Good luck Maddie!! I hope that they are wrong and that you have a lot more time than anyone expects.


----------



## Tahnee GR (Aug 26, 2006)

So sorry for the diagnosis of your girl. She is a beautiful, happy looking girl. Prednisone can cause excessive thirst and increased urination, so it is possible that is the cause. Check with your vet and see what he thinks.

I would at least consider the idea of consulting an oncologist. You never know what options may be out there.


----------



## Bosn'sMom (Feb 11, 2013)

Im so sorry to hear about your diagnosis. She is just a beautiful girl. 
Have you thought about taking her to a specialty hospital?


----------



## KathyL (Jul 6, 2011)

Maddie is a pretty girl. I am sorry about the lymphoma diagnosis especially at such a young age. You've received a lot of good advice. Definitely go through the thread on Andy's journey with Lymphoma and personally I would meet with an oncologist just to get your options. Regarding her accidents, thirst and subsequently more frequent need to urinate is a side effect of the prednisone and UTIs are also a possibility. Maybe they can lower the prednisone if it seems she is not tolerating it well. I wish you the best and I hope you continue to post letting us know how Maddie is doing.


----------



## Tayla's Mom (Apr 20, 2012)

Im so sorry for your diagnosis, but hope you have lots of quality time with your girl.


----------



## HolDaisy (Jan 10, 2012)

I'm so sorry that you are going through this with your beautiful girl, just heartbreaking 
Here is a link to Andy's story...he was a true inspiration on the forum, and bravely fought lymphoma for a long time.
http://www.goldenretrieverforum.com/golden-retrievers-main-discussion/107006-please-pray-andy-lymphoma.html
I'm sure that Andy's Dad Danny will be able to answer any questions you may have, or give you some advice.


----------



## MercyMom (Dec 19, 2011)

I'm so sorry to hear this about your precious Maddie!  You have my support!


----------



## 2tired (Oct 19, 2011)

My first golden retriever Brady was diagnosed with lymphoma at age 2 1/2. I completely understand your heartbreak at the diagnosis of your Maddie at such a young age.
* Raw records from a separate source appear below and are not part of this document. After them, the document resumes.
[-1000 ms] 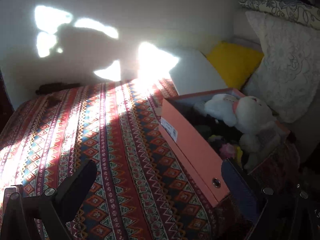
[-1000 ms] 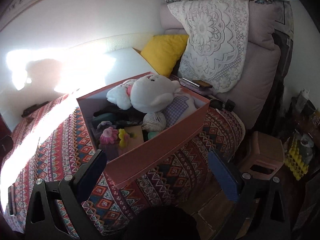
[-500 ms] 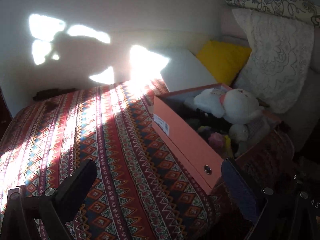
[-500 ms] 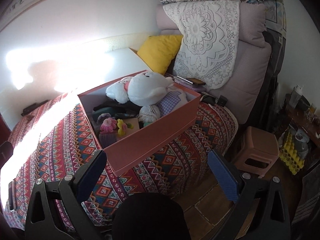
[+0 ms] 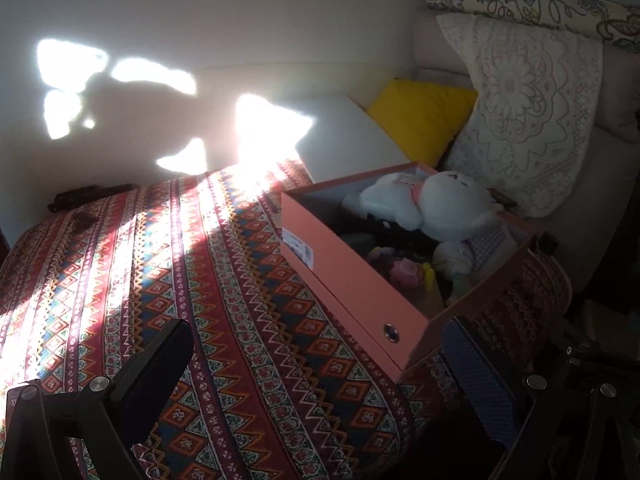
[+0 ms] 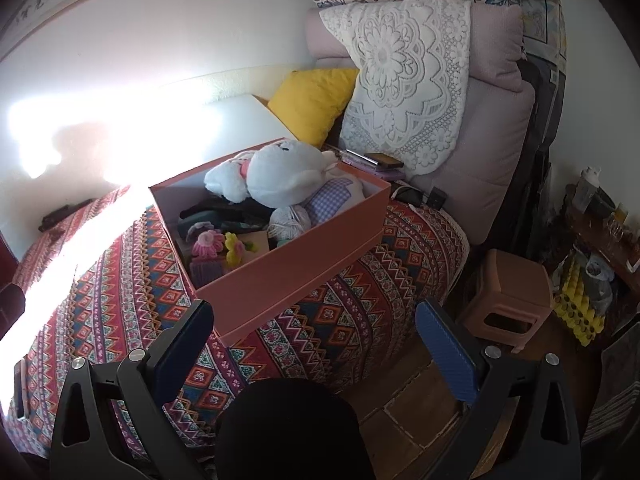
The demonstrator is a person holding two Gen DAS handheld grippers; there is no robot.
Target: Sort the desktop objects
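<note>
Since the earlier frames, both cameras have been drawn back from the pink box [image 6: 288,264], which is now seen smaller and farther off in the right wrist view, with more floor shown below the table edge. Nothing inside the box appears to have been shifted.

The box is set on the patterned cloth [image 5: 168,280], near the cloth's right-hand end. Inside the box, a white plush toy [image 6: 276,176] is laid across the far part, a ball of pale yarn [image 6: 290,220] is tucked just in front of it, and crocheted flowers [image 6: 218,244] are placed at the near left corner. A yellow cushion [image 6: 312,100] is seen behind the box, and a brown stool [image 6: 508,296] stands on the floor to the right of it.

The left gripper [image 5: 316,364] is held with its fingers spread wide and nothing between them, short of the box's near corner. The right gripper [image 6: 316,332] is likewise spread apart and empty, held clear of the box's long side.
</note>
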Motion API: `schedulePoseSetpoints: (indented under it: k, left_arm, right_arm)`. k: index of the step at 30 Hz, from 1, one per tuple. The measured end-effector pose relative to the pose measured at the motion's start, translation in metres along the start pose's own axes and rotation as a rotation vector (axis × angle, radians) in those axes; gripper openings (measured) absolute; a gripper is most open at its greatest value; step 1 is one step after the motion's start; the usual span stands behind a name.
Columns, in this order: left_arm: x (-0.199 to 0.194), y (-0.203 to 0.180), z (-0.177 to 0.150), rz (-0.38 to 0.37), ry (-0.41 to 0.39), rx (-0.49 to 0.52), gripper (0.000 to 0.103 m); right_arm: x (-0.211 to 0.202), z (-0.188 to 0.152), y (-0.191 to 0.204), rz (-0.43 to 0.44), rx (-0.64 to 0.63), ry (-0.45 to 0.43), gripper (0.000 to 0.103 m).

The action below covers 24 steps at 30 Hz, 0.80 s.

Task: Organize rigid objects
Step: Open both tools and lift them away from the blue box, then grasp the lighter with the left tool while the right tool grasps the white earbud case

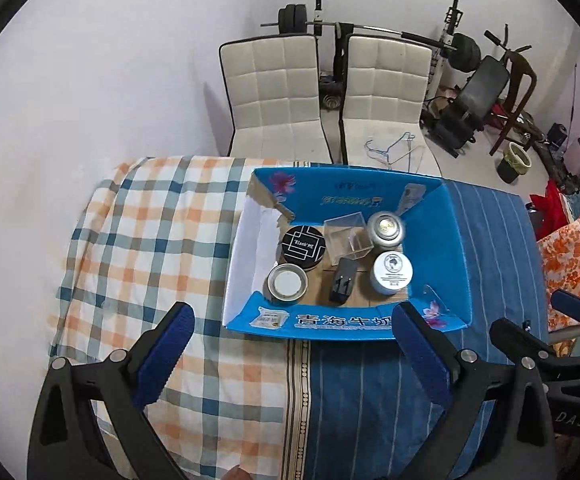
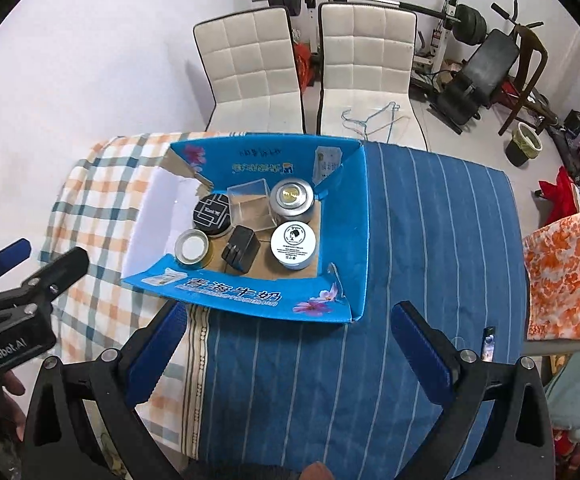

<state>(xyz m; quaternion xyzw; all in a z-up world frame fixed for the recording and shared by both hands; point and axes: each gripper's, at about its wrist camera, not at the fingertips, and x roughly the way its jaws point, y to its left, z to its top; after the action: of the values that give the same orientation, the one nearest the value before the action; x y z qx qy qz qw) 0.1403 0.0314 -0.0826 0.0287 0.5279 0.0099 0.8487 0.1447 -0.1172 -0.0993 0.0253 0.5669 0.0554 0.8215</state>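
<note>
While both grippers are hanging back over the near edge of the table, the six rigid objects are sitting together on the floor of the blue cardboard box [image 2: 345, 216]. The black round tin [image 2: 211, 215], clear plastic cube [image 2: 250, 202] and silver can [image 2: 292, 199] are lining the far side. The small open jar [image 2: 192, 248], black charger [image 2: 241, 254] and white-lidded jar [image 2: 293, 245] are filling the near row, packed close so they brace one another upright. The left gripper [image 1: 290, 360] is spreading its jaws wide around nothing, and the right gripper [image 2: 286, 356] is doing likewise. Judging by this, the sorting is looking finished.
</note>
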Motion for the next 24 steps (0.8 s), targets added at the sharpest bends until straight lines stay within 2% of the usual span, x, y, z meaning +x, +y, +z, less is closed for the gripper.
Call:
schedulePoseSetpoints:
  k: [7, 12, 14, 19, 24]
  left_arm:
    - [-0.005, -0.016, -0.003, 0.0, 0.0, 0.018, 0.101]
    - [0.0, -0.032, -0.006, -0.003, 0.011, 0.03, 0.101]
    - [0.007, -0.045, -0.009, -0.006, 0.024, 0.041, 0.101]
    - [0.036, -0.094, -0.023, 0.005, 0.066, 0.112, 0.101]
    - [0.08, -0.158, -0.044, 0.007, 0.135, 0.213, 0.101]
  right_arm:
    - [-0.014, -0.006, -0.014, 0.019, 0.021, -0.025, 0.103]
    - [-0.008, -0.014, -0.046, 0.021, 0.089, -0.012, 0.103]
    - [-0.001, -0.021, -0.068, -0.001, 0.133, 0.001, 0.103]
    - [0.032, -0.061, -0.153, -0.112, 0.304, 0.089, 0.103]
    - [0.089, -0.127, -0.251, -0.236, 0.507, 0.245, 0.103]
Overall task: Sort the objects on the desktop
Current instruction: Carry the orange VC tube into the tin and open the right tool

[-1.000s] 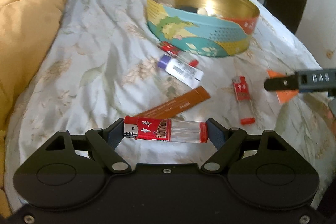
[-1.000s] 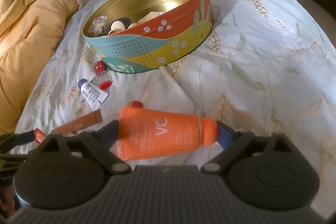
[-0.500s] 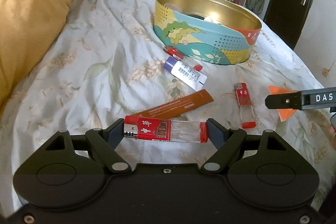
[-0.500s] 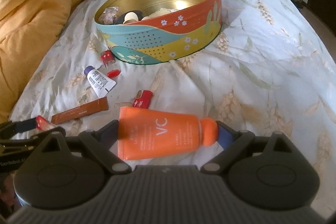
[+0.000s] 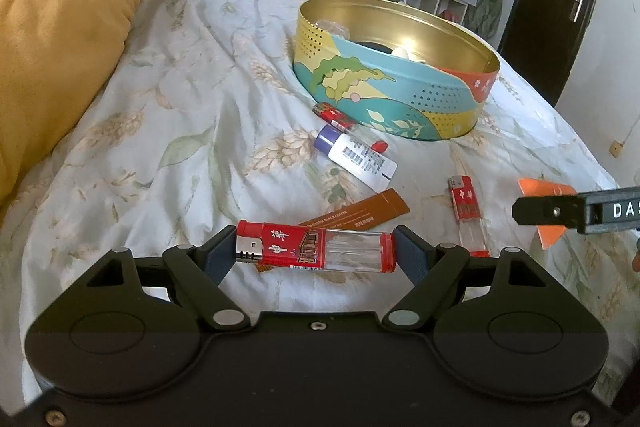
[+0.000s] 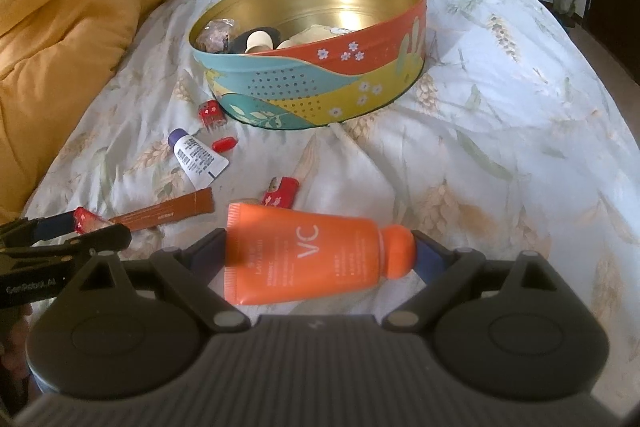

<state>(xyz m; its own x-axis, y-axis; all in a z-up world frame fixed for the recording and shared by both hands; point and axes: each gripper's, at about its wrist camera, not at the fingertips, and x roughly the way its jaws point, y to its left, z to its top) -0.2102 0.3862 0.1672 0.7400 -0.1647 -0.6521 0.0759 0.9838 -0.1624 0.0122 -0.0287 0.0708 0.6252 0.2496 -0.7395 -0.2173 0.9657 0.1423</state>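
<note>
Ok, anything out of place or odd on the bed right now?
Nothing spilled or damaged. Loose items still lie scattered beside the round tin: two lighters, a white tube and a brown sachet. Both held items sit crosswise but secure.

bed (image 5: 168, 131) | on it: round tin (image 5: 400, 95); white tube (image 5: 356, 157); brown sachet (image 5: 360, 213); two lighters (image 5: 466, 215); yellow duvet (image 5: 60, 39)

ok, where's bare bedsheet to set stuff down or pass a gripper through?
Free: the sheet right of the tin, out to the bed's edge, and the strip between the yellow duvet and the tin. Crowded: in front of the tin, where two lighters, a white tube and a brown sachet lie close together.
</note>
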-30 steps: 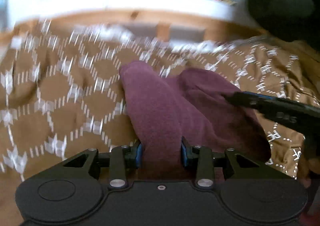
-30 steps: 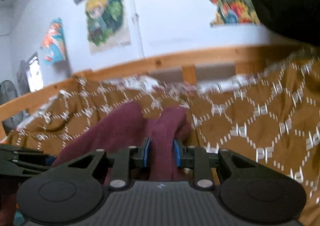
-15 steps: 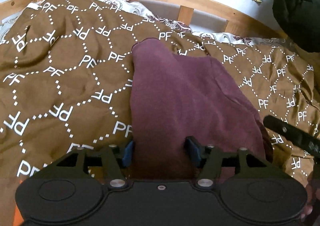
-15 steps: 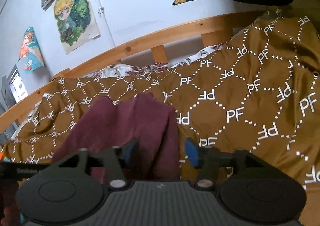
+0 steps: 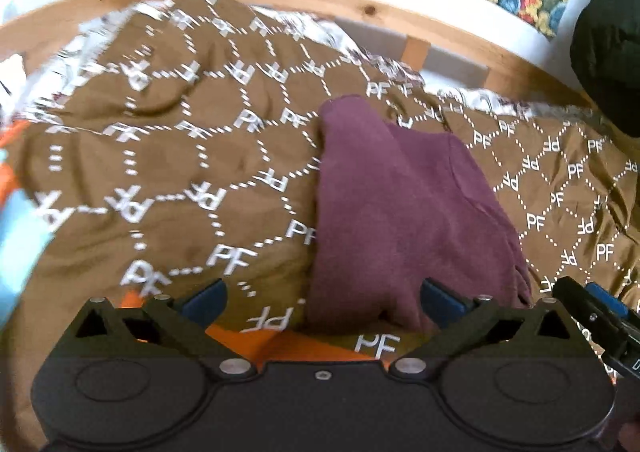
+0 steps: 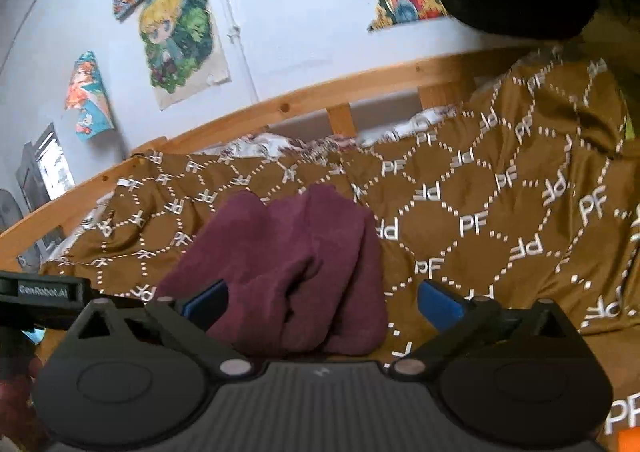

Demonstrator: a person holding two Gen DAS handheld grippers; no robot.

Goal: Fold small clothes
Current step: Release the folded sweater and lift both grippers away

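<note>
A: Where does the maroon garment [image 5: 404,212] sit, and what are the tools doing?

B: It lies folded in a long bundle on the brown PF-patterned bedspread [image 5: 168,172], in front of the wooden bed rail [image 6: 304,100]. The left gripper [image 5: 323,298] has just been opening and now stands wide; the near end of the cloth lies between its blue pads [image 5: 440,298] but neither pad presses on it. The right gripper [image 6: 322,302] has likewise just been opening and gapes wide over the bundle's lumpy near end, holding nothing

A: So what could go wrong?

B: The fold looks loose. From the right wrist view the layers bulge in rounded humps with a crease between them, so the soft fabric may spring back and slump open once nothing pins it. The bedspread beneath is rumpled, which gives an uneven base and could tip the stack sideways

A: Anything about the tools themselves?

B: A pad close to the cloth could snag an edge as the person draws the tool away and drag the top layer off. The two tools also stand near each other at the garment's right side, so they might knock together
</note>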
We opted to treat Brady with chemo. The "COP" protocol (cytoxin, oncovin, prednisone) was used (this was 1998). Brady lived a good quality of life for approximately one year. At that time, he came out of remission, and we could not get his lymphoma back into remission.

As mentioned earlier, prednisone will cause increased thirst and urination.

(((Hugs))) to both of you.


----------



## *Laura* (Dec 13, 2011)

I'm so sorry you are going through this with your Maddie. She's a beautiful girl. You both will be in my thoughts


----------



## mdoats (Jun 7, 2007)

I'm so sorry to hear you're dealing with this. My Rookie was recently diagnosed with lymphoma as well. His is apparently the slow growing kind, so for now he's not on any kind of treatment but I do worry about what the future will hold. 

Regarding the accidents, excessive urination is definitely one of the side effects of prednisone. Maybe your vet could decrease the dose of prednisone or perhaps prescribe a different steroid? I know some folks here are recommending that you look into chemo but I believe that if your dog has already been on prednisone the chemo treatments are likely to be less effective. I don't know that you were even thinking of going that route, but it's just a cautionary note.


----------



## tippykayak (Oct 27, 2008)

I'm sorry to hear this. It is horrible enough to experience geriatric cancer with a dog, but with a baby like your girl? That's just heartbreaking.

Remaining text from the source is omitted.